This lament by writer Bartle Bull in the Wall Street Journal is, if nothing else, a cautionary tale:
I’ve been an outspoken Democrat since 1948, when I was the only student in my fifth-grade class to “vote” for Harry Truman. It’s been astonishingly difficult to disclose that next month I will vote for Donald Trump.
Like many, I will be doing so in the European way, voting for a party and its issues, rather than in the American way of supporting someone I like. When I have expressed my views—on economics, security and cultural matters—long-time liberal friends have said, “You sound like Trump, or some uneducated hillbilly.” Ignoring my schooling at Harvard, Oxford and the Sorbonne, these friends sound like well-meaning dilettantes, otherwise described as self-righteous, useful idiots or bien-pensant.
and
For a long time, like an old locomotive, I have been building steam inside when liberal friends, with the certitude and arrogance of the righteous, decry me as a “right-winger.” In a Harvard class-reunion speech many years ago, I said that “Harvard should stand up to the tyrannies of the left today the way it stood up to the tyrannies of the right in the days of Joe McCarthy.” But the progressive agenda doesn’t seem to include what Truman and John F. Kennedy considered liberal values, such as true political tolerance.
Now, as a lifelong Democrat, I am voting Republican for policy reasons, not because I like Mr. Trump. I believe my old party, as it abuses the powers of office and threatens to pack the Supreme Court and end the filibuster, now supports a government that is far too strong at home and far too weak abroad.
I wonder how many lifelong Democrats the party can afford to alienate in promoting the agenda they’re hellbent on pursuing?
“Now, as a lifelong Democrat, I am voting Republican for policy reasons, not because I like Mr. Trump. I believe my old party, as it abuses the powers of office and threatens to pack the Supreme Court and end the filibuster, now supports a government that is far too strong at home and far too weak abroad.”
Among other transgressions.
You tell me; you are the lifelong Dem. Tribalism is powerful. I officially now consider myself independent. (corrosive, long term disillusion with Republican statement vs action) But I think the hated “MAGA Republicans” are far closer to traditional Dem (or at least middle of the road) values than the, my words, wild eyed crazy progressives who control the Dem Party, media, social media etc today. They, simply, are batshit crazy. And dangerous. You want to talk fascism?

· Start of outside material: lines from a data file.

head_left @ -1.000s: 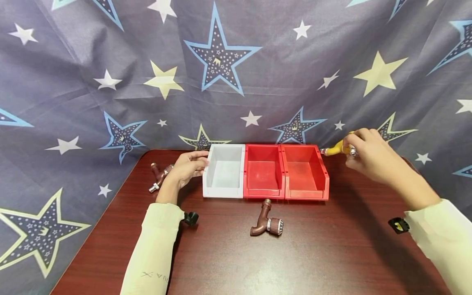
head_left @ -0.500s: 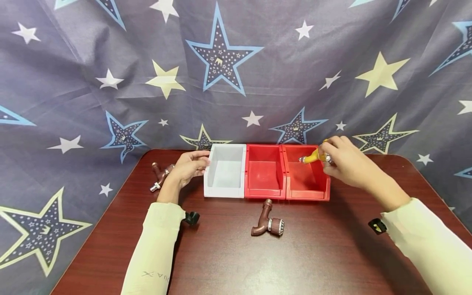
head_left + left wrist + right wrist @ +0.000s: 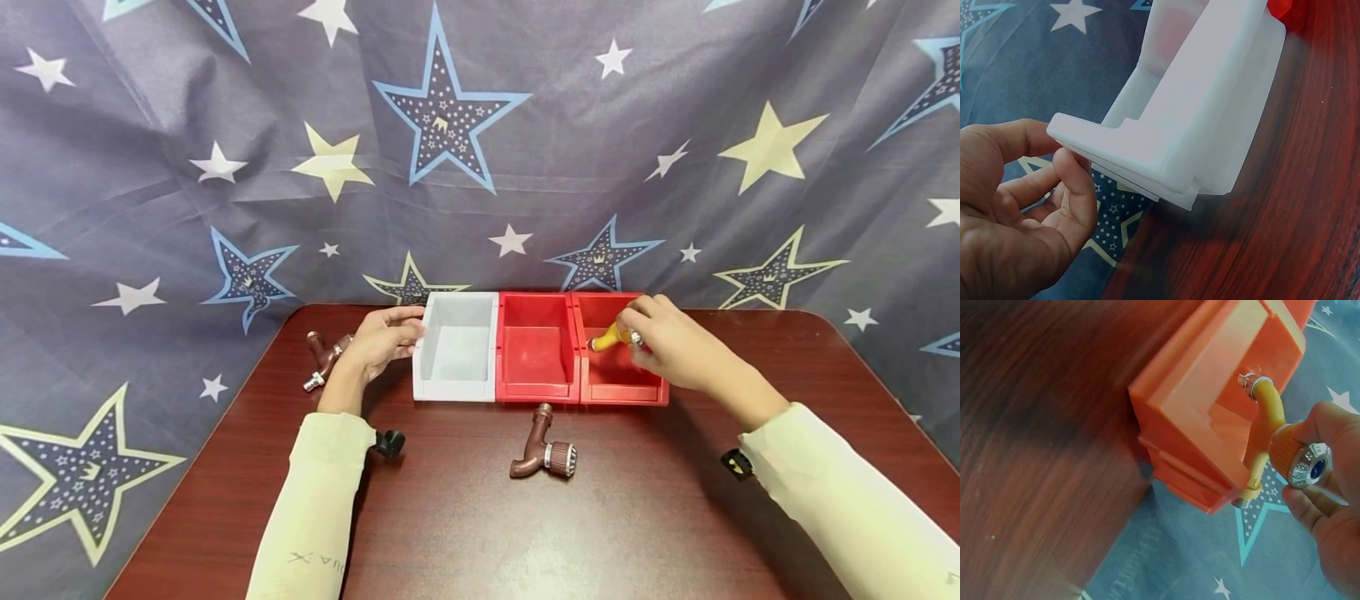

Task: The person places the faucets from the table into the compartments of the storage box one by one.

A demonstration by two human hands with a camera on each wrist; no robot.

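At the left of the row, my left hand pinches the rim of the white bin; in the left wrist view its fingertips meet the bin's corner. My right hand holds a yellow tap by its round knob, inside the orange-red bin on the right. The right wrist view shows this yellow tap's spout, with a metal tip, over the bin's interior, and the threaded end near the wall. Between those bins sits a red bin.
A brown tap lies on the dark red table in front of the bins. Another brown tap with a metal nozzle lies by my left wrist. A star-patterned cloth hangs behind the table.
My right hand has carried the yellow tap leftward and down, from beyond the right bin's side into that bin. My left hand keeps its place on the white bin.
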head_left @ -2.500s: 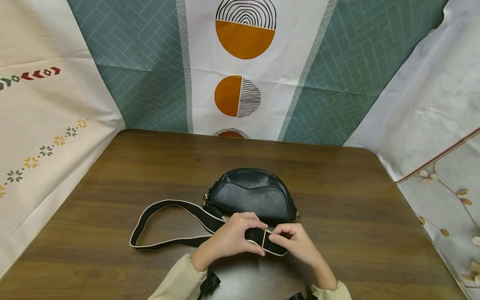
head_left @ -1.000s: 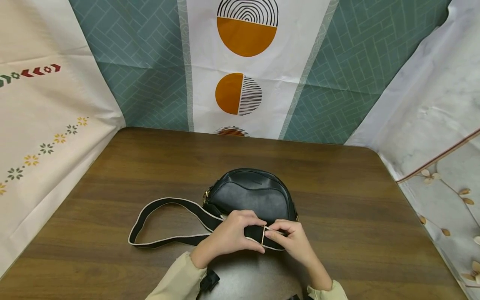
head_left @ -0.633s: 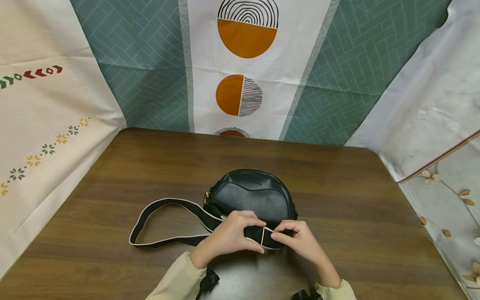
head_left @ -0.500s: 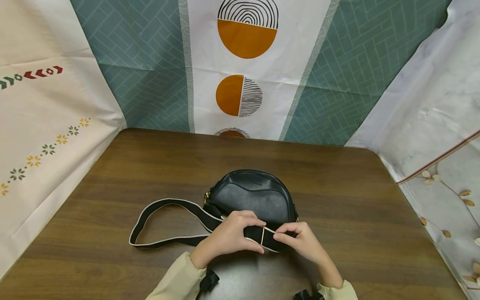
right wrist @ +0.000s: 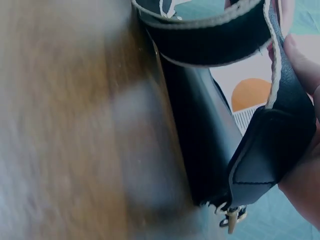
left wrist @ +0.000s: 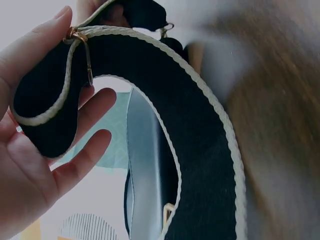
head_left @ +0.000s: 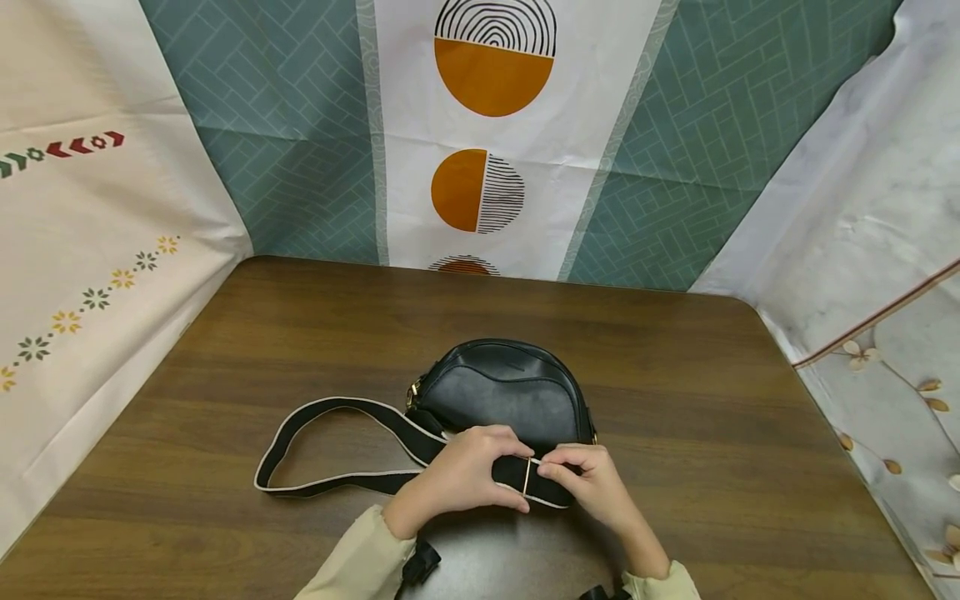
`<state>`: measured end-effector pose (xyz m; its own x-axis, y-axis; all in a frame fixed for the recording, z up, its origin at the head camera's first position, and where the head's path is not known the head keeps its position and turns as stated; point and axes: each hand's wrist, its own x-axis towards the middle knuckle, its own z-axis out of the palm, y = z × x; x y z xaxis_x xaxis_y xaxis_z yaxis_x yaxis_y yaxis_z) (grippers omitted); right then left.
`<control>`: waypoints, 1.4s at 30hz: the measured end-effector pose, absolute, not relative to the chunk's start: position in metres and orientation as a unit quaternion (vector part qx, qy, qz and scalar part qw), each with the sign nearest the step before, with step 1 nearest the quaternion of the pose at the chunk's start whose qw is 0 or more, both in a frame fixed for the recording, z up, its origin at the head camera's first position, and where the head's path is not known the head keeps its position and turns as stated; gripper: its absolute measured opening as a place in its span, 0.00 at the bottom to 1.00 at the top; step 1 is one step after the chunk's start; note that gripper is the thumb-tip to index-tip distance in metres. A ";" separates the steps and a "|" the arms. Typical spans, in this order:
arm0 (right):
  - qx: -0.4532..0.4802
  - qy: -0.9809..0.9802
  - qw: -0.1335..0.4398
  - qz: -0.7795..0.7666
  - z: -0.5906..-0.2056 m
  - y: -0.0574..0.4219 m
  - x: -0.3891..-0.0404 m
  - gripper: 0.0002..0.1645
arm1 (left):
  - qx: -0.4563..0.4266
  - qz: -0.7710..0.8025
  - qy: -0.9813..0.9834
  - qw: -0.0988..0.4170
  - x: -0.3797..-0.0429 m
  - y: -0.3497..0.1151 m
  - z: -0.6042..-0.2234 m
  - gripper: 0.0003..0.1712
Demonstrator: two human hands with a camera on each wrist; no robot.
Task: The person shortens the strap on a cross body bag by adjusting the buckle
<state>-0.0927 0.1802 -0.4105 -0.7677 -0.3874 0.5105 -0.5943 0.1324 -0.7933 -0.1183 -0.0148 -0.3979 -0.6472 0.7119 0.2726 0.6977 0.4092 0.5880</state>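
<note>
A black handbag point(head_left: 510, 396) with a curved top stands on the table. Its black strap with white edging point(head_left: 405, 432) spreads in a loop to the left. My left hand point(head_left: 468, 473) holds the strap at its thin gold slider buckle point(head_left: 527, 477), thumb and forefinger at the buckle's two ends. In the left wrist view, the strap folds through the buckle point(left wrist: 89, 62) beside the fingers. Just right of it, my right hand point(head_left: 588, 479) pinches the strap between thumb and forefinger. A leather strap end point(right wrist: 265, 155) with a gold clasp point(right wrist: 231, 219) shows in the right wrist view.
The brown wooden table point(head_left: 315, 321) reaches back to a green and white patterned cloth point(head_left: 300, 150). Pale cloths hang at the left point(head_left: 112, 208) and right point(head_left: 862, 250) sides. A gold ring point(head_left: 412, 392) sits at the bag's left end.
Over the last seconds my right hand shifts left and right along the strap near the buckle, and is now closer to the buckle than half a second ago. The left hand stays nearly still.
</note>
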 end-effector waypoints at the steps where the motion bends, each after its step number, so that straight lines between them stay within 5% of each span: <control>1: 0.333 -0.745 0.092 0.571 -0.410 0.179 -0.093 0.12 | 0.421 0.341 0.841 0.008 -0.118 -0.014 -0.398 0.28; 16: 0.320 -0.743 0.080 0.582 -0.410 0.182 -0.093 0.09 | 0.435 0.360 0.825 -0.013 -0.119 -0.015 -0.397 0.27; 26: 0.332 -0.733 0.009 0.593 -0.414 0.200 -0.096 0.11 | 0.435 0.381 0.815 -0.016 -0.122 -0.017 -0.400 0.27; 42: 0.370 -0.711 0.077 0.593 -0.411 0.187 -0.096 0.13 | 0.428 0.328 0.842 -0.011 -0.116 -0.012 -0.394 0.27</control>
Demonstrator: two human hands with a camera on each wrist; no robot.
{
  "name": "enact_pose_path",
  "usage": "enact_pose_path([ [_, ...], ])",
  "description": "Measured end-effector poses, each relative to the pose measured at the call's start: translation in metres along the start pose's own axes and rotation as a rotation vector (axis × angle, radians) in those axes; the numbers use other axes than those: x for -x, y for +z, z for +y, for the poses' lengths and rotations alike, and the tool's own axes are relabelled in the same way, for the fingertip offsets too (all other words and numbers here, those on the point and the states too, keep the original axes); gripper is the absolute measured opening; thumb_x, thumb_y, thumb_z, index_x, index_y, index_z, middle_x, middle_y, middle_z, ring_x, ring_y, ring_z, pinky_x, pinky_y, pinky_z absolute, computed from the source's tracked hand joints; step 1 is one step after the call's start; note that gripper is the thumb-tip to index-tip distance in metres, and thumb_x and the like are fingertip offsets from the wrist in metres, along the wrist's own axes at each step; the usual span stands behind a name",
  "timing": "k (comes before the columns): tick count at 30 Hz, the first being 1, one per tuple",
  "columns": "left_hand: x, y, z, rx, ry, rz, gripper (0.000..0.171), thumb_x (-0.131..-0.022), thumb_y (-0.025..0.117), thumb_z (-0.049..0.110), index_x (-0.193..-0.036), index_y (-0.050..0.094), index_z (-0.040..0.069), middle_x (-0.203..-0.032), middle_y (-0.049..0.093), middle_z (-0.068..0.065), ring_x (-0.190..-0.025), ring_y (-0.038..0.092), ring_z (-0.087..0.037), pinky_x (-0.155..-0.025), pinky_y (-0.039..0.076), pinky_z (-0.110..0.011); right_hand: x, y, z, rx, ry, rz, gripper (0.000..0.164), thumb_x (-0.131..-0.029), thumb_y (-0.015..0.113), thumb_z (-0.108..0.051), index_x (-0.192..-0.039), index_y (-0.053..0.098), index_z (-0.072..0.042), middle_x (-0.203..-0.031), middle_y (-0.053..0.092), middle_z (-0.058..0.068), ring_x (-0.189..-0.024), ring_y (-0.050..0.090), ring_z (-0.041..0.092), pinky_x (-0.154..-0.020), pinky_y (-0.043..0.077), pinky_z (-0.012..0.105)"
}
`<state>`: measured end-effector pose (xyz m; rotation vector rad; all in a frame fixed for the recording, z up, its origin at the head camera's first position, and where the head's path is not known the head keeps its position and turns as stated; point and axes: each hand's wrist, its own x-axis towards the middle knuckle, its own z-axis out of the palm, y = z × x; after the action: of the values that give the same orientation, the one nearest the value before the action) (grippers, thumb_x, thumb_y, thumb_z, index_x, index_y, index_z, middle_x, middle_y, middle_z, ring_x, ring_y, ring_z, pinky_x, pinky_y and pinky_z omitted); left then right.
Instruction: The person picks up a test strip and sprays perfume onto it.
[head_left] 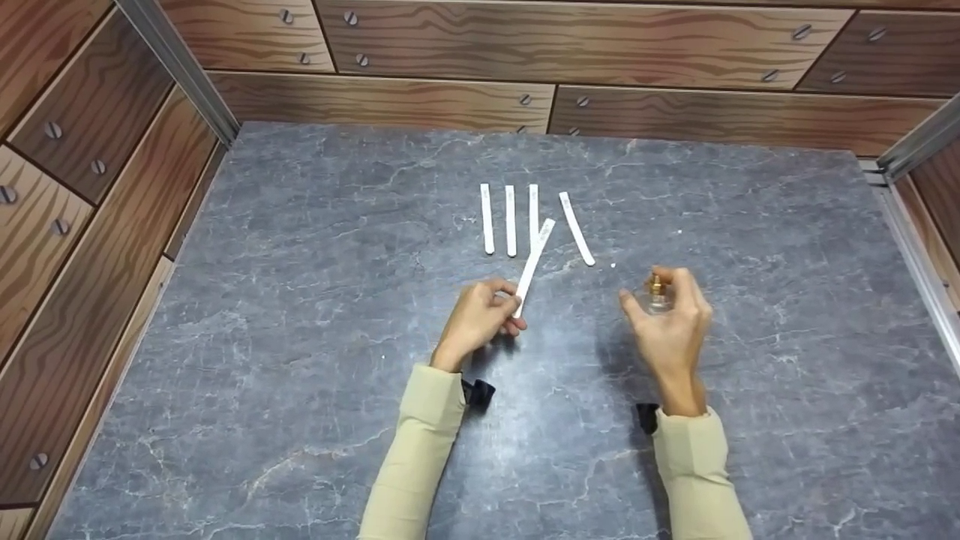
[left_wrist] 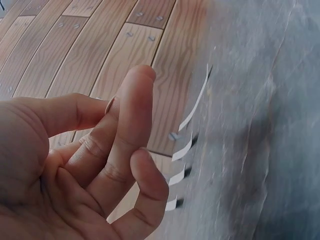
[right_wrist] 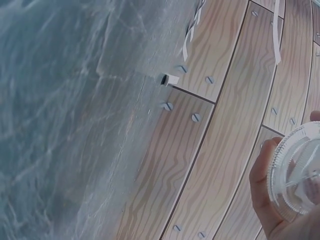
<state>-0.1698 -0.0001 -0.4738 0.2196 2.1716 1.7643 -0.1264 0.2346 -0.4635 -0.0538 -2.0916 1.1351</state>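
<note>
My left hand (head_left: 480, 319) pinches the lower end of a white paper test strip (head_left: 534, 262) between thumb and fingers. The strip leans up and to the right, its top end bearing small marks. A small clear glass perfume bottle (head_left: 658, 301) with a gold neck sits in the grip of my right hand (head_left: 671, 322). Its ribbed round glass base (right_wrist: 280, 172) faces the right wrist camera. Several more white strips lie beyond the hands: three side by side, such as the leftmost strip (head_left: 487, 219), and a slanted strip (head_left: 576, 229). The held strip partly covers one of them.
Both hands are above a grey marbled table (head_left: 300, 315). Wood-patterned panels (head_left: 450, 37) close off the back and left side. Small white specks, one of them a white speck (head_left: 613, 265), lie right of the strips.
</note>
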Motion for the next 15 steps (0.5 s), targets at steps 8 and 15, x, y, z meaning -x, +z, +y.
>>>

Notable that he doesnt actually articulate the GOP policies he supposedly supports. There has been talk about packing the court for a long time and I think it is all talk. Also, seems odd that someone who opposes a government that is too strong is OK putting an authoritarian in office.
Fascism? Fascism is hard to define so it’s mostly used as a pejorative. However, fascism as practiced had a couple of universal characteristics. One, that only a strongman could fix everything. Two, that the country had a glorious past and that the strongman would recapture those great days. Shoe fits.
Steve
I figured it out! Since Harris is going to outlaw all of the cows in the country he must be a serious steak guy. One of the neighbors has a small dairy herd. Guess I should warn him.
Steve
We now have an EPA directive out of the “Biden?” Administration that40% of long haul trucks shall be fully electric within eight years. Talk about batshit crazy.
Replace 40% of the national fleet with trucks three times more expensive in eight years. Trucks that the electric grid cannot supply.
Mandate the impossible. Reach for the stars. Fall flat on your face.
Maybe they’re trying to lure Musk back into the fold with more subsidies they have to borrow to fund.
I can’t find that directive. If you can locate it, please tell me here.
The expense of such a transition is a major concern as are the grid issues you mention. I would also be concerned about the charging time. It could add substantial lags to delivery by truck.